**GOAL OF THE EXERCISE:** Only certain lines below are wanted: those starting at the line containing "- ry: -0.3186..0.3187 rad" and ending at the line containing "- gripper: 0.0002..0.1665", both included, each retyped exactly.

START GIVEN DATA

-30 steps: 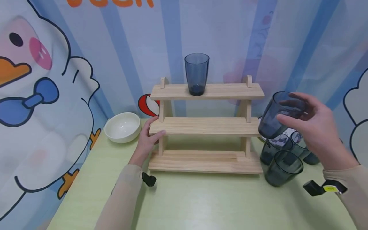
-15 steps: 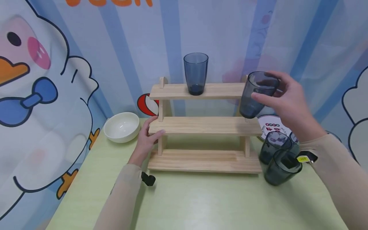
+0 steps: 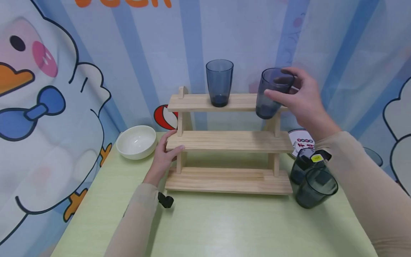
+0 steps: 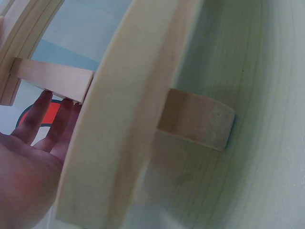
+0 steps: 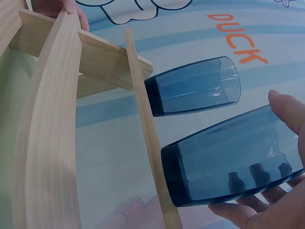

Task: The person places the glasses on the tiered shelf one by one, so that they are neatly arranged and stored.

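Observation:
A three-tier wooden display shelf (image 3: 224, 141) stands on the table. At its left end my left hand (image 3: 163, 155) grips the middle board, thumb in front and fingers behind, the fingertips against an upright (image 4: 55, 78) in the left wrist view. My right hand (image 3: 305, 100) holds a blue-grey glass tumbler (image 3: 266, 103) near its rim, slightly tilted. Its base overlaps the right part of the top board (image 3: 189, 102) in the head view and sits right by the board's edge in the right wrist view. A matching tumbler (image 3: 219, 84) stands upright on that board, left of the held one.
Several more dark tumblers (image 3: 316, 189) stand on the table right of the shelf, partly behind my right sleeve. Behind them is a round printed plate-like item (image 3: 300, 139). A white bowl (image 3: 136, 142) sits to the left. A printed curtain (image 3: 154, 46) hangs close behind.
My right hand has carried the tumbler left and up, from above the other tumblers to the top board's right part. My left hand has stayed at the shelf's left end.

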A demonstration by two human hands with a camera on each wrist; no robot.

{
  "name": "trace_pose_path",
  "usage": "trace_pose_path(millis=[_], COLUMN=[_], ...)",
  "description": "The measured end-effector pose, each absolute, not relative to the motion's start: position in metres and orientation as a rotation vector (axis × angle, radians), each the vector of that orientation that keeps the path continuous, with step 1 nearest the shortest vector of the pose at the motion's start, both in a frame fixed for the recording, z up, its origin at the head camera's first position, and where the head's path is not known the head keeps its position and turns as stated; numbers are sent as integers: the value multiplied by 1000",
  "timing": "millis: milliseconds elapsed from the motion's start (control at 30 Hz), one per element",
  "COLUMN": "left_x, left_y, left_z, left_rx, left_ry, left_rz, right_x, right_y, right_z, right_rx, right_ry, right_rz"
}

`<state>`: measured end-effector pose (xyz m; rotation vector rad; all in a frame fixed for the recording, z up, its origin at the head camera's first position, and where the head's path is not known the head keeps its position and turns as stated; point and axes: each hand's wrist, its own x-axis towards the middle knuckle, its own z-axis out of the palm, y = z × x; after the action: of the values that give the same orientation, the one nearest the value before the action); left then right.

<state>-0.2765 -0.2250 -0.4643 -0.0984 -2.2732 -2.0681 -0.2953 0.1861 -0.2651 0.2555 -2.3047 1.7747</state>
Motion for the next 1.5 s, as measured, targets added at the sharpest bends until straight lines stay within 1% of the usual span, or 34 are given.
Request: trace_pose_path(millis=[1067, 1500], left_x=[-275, -276], left_y=[-222, -223], left_z=[-463, -463], left_rx=[-100, -80], left_ry=[-2263, -2270], left_rz=[-2085, -2080], right_x=[-338, -343], right_y=[159, 149], right_z=[-259, -259], right_rx=[118, 115], right_ry=[-2296, -2364], right_rz=[1827, 1734])
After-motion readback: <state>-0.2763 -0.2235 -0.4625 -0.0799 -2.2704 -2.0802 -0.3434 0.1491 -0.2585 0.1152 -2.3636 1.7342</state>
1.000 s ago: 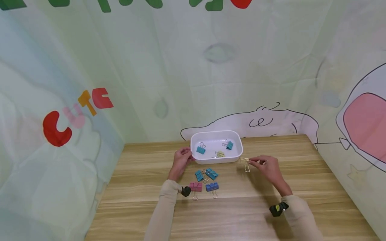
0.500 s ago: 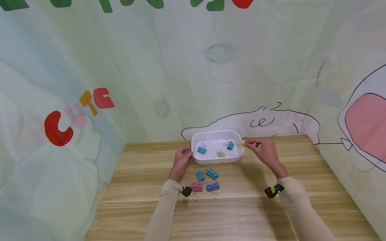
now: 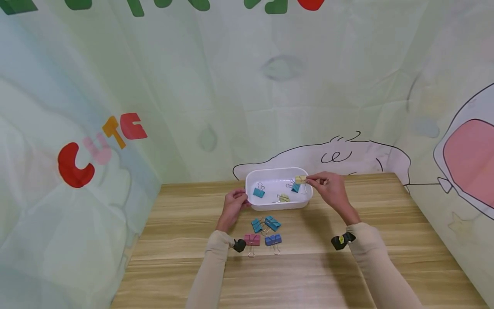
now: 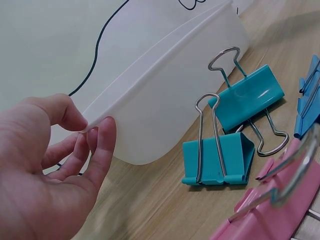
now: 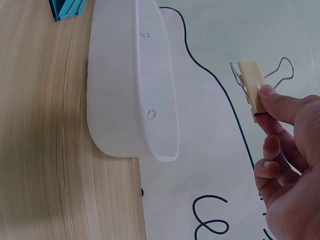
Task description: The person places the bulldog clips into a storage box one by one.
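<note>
My left hand [image 3: 233,209] pinches the rim at the left end of a white plastic tray [image 4: 165,95], thumb on one side and fingertips on the other. In the right wrist view, my right hand [image 5: 295,150] holds a pale yellow binder clip [image 5: 252,87] between thumb and index finger, its wire handles spread apart. The head view shows that clip above the tray's right end, overlapping a teal binder clip [image 3: 295,187] inside. Another teal clip [image 3: 259,193] and a yellow-green clip [image 3: 284,198] also lie in the tray.
In front of the tray, two teal binder clips [image 4: 247,97] lie close together on the wooden table [image 3: 173,240]. Nearer the person are a pink clip [image 3: 252,239] and a blue clip [image 3: 273,239]. A printed cloth backdrop [image 3: 247,107] rises behind the table and along both sides.
My right hand has carried the pale yellow binder clip from beside the tray's front right corner, up and left, to over its right end. The left hand has stayed on the rim.
</note>
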Tool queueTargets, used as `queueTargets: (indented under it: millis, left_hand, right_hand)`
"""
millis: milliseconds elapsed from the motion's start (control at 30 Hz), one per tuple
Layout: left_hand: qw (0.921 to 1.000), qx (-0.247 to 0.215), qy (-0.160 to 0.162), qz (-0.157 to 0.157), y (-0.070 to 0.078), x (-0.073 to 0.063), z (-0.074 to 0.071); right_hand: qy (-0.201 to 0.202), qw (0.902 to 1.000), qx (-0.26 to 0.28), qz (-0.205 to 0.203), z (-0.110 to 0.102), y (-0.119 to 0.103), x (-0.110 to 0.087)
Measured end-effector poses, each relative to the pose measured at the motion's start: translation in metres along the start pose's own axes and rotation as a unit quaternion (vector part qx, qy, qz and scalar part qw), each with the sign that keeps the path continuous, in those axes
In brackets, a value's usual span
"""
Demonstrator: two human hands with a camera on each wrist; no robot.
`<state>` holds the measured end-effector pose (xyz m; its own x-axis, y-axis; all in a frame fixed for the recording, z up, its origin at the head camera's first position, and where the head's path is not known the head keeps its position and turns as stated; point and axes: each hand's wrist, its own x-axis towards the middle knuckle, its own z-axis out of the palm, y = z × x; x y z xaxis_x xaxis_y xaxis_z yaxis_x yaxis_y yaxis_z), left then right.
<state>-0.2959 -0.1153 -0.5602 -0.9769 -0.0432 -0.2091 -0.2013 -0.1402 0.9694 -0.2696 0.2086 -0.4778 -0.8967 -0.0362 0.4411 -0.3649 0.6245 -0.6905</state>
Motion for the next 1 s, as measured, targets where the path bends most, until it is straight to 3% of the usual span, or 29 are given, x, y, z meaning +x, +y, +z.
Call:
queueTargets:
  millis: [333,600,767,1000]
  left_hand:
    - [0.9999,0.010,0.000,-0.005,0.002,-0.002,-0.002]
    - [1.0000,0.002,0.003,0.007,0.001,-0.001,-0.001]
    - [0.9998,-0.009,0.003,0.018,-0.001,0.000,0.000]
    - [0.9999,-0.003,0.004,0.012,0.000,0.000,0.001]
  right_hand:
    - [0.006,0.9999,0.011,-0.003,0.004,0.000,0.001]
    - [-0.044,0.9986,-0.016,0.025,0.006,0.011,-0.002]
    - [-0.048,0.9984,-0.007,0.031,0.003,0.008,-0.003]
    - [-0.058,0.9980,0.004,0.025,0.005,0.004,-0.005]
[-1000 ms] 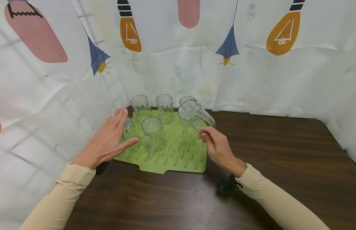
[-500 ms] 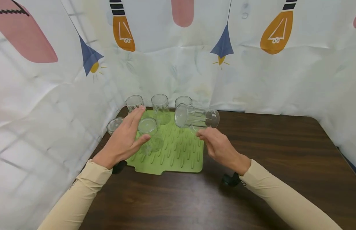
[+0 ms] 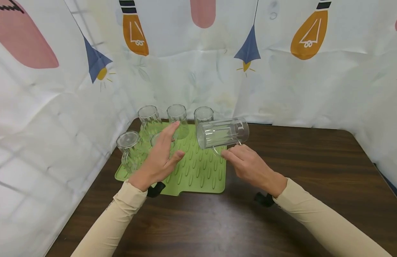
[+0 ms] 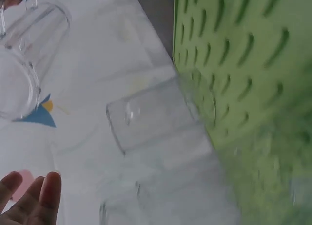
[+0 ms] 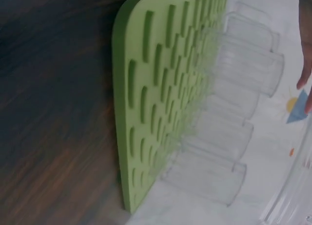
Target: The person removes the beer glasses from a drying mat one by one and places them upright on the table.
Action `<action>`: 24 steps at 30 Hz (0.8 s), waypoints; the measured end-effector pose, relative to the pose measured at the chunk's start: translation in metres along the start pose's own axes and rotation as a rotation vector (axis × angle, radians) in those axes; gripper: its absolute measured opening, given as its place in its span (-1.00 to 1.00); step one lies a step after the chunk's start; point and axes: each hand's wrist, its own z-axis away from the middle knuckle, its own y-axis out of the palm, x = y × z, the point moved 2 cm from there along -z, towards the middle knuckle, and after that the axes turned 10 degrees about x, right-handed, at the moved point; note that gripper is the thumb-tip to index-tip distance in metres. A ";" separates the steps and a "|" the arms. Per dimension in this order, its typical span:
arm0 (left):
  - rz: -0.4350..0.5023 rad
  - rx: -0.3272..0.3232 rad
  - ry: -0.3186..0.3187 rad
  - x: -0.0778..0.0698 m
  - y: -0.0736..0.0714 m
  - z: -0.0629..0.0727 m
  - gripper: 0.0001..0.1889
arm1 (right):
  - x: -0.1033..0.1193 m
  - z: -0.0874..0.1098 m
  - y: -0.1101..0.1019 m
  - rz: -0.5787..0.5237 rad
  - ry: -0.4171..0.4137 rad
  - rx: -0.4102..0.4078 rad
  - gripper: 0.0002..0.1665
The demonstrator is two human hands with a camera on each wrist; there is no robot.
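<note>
In the head view my right hand (image 3: 253, 167) grips the handle of a clear glass beer mug (image 3: 222, 132). That mug lies on its side in the air, over the right part of a green drying mat (image 3: 201, 175). Above the mat's left half my left hand (image 3: 161, 157) is raised, fingers straight and thumb apart, holding nothing. It partly hides one mug (image 3: 158, 137) behind it. More glass mugs stand on the mat: one at the left (image 3: 129, 141) and three along the back. In the left wrist view the held mug (image 4: 36, 40) is at upper left.
The mat lies on a dark wooden table (image 3: 204, 225), which stretches off to the right. A white curtain (image 3: 185, 71) printed with lamps hangs close behind and to the left of the mugs.
The held mug has tipped from a slant to nearly horizontal. My left hand has moved right, from beside the left mug toward the held one, uncovering that left mug.
</note>
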 end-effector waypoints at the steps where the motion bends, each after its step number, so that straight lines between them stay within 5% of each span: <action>1: 0.030 -0.010 0.015 -0.001 0.004 -0.002 -0.03 | 0.000 0.001 0.000 0.012 -0.008 0.014 -0.62; 7: 0.183 -0.067 0.058 -0.005 0.028 -0.011 -0.10 | 0.001 0.005 0.001 0.094 -0.036 0.087 -0.57; 16: 0.509 -0.047 -0.069 -0.011 0.056 -0.020 -0.21 | 0.003 0.011 0.003 0.146 -0.022 0.157 -0.59; 24: 0.619 -0.053 -0.153 -0.011 0.071 -0.027 -0.17 | 0.003 0.014 0.005 0.170 -0.018 0.182 -0.63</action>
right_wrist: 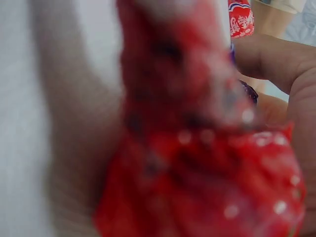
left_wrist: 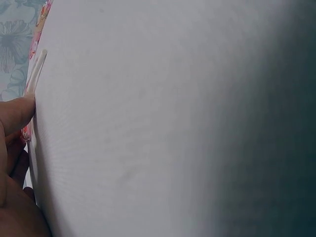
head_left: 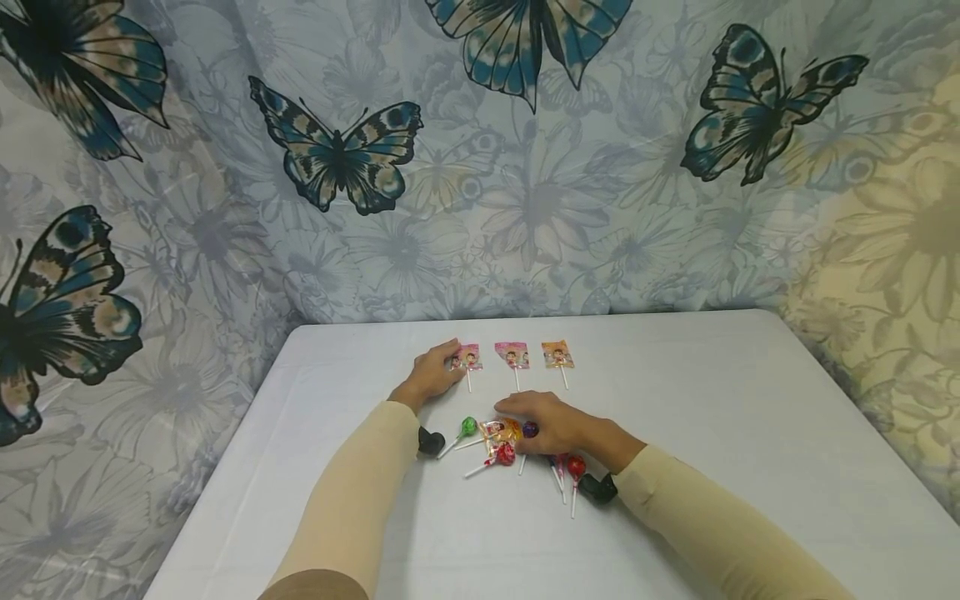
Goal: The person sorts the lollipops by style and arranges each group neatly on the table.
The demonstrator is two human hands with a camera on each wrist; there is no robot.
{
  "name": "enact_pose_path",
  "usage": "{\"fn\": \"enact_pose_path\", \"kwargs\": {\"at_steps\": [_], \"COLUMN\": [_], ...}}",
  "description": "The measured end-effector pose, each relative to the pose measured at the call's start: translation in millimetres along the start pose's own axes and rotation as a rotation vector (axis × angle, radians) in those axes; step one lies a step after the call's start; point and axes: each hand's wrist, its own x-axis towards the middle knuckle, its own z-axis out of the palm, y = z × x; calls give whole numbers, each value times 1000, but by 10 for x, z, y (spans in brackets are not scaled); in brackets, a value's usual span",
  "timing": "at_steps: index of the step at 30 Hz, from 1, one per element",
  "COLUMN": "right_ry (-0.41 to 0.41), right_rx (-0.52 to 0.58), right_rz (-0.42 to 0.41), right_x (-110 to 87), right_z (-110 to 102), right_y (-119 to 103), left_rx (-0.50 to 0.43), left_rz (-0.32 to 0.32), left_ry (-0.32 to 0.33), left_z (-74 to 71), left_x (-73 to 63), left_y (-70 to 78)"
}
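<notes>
The left hand (head_left: 432, 372) is touching a pink-wrapped, white-stick lollipop (head_left: 471, 357), grip unclear; the half-curled right hand (head_left: 553, 421) is partly hiding bright-wrapped lollipops (head_left: 506, 454), its hold indiscernible.

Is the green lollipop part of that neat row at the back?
No, the green lollipop lies nearer the camera than the row of three flat-wrapped lollipops.

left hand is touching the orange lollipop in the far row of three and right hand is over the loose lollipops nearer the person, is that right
Not quite: the left hand is touching a pink-wrapped lollipop, not the orange one, which is at the row's right end. The head view shows this. The right hand is over the loose lollipops.
</notes>
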Motion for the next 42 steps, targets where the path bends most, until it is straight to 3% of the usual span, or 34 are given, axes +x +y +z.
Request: {"fn": "enact_pose_path", "kwargs": {"at_steps": [21, 30, 42], "right_ry": [-3, 4, 70], "right_rx": [-45, -114, -83], "right_rz": [69, 87, 25], "right_x": [58, 71, 68], "right_z": [56, 82, 66], "right_y": [-104, -92, -110], "left_rx": [-12, -2, -8], "left_rz": [-9, -5, -13], "left_ry": [-15, -16, -9], "left_z": [-7, -16, -21], "left_x": [-22, -17, -21], "left_y": [3, 6, 34]}}
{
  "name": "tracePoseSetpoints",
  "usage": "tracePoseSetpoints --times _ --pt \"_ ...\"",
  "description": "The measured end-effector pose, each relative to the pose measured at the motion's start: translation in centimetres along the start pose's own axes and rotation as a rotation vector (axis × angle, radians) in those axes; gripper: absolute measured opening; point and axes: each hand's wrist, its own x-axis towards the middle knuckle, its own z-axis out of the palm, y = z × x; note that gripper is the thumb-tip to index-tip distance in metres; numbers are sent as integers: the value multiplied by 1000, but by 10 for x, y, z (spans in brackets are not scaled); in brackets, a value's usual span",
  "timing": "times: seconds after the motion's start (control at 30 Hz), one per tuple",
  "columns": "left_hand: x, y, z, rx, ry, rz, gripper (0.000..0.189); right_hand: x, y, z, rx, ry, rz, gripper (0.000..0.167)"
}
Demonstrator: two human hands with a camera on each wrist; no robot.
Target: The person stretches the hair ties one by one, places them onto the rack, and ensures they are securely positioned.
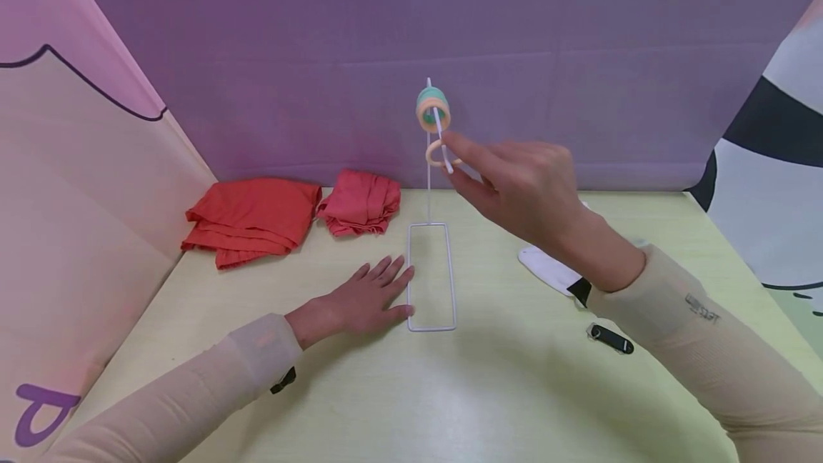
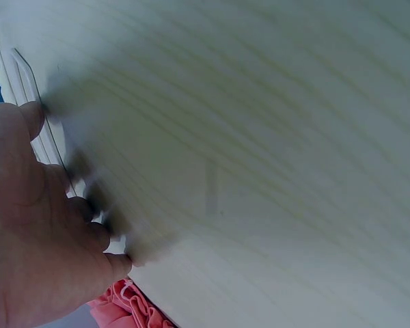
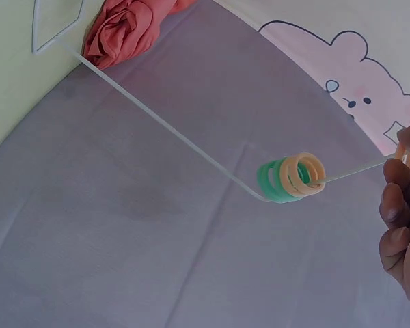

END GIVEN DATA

**TASK ANSWER:**
  - ry: -0.3186..0.3187 rad
  - x: -0.0778..0.0698 m
  - y: -0.0736..0.0714 m
  - z: -0.0629..0.0727 m
  - gripper: 0.0001..0.1889
arm1 (right):
  - x: -0.1033..0.1193 m
  - z: -0.0874..0.1098 m
  - y: -0.1101..0.1019 m
  - rz: -0.5787..0.5237 rad
  - ry: -0.4171..0.4137 rad
  - rx: -0.4102..0.4078 rad
  - gripper: 0.0002..0.1665

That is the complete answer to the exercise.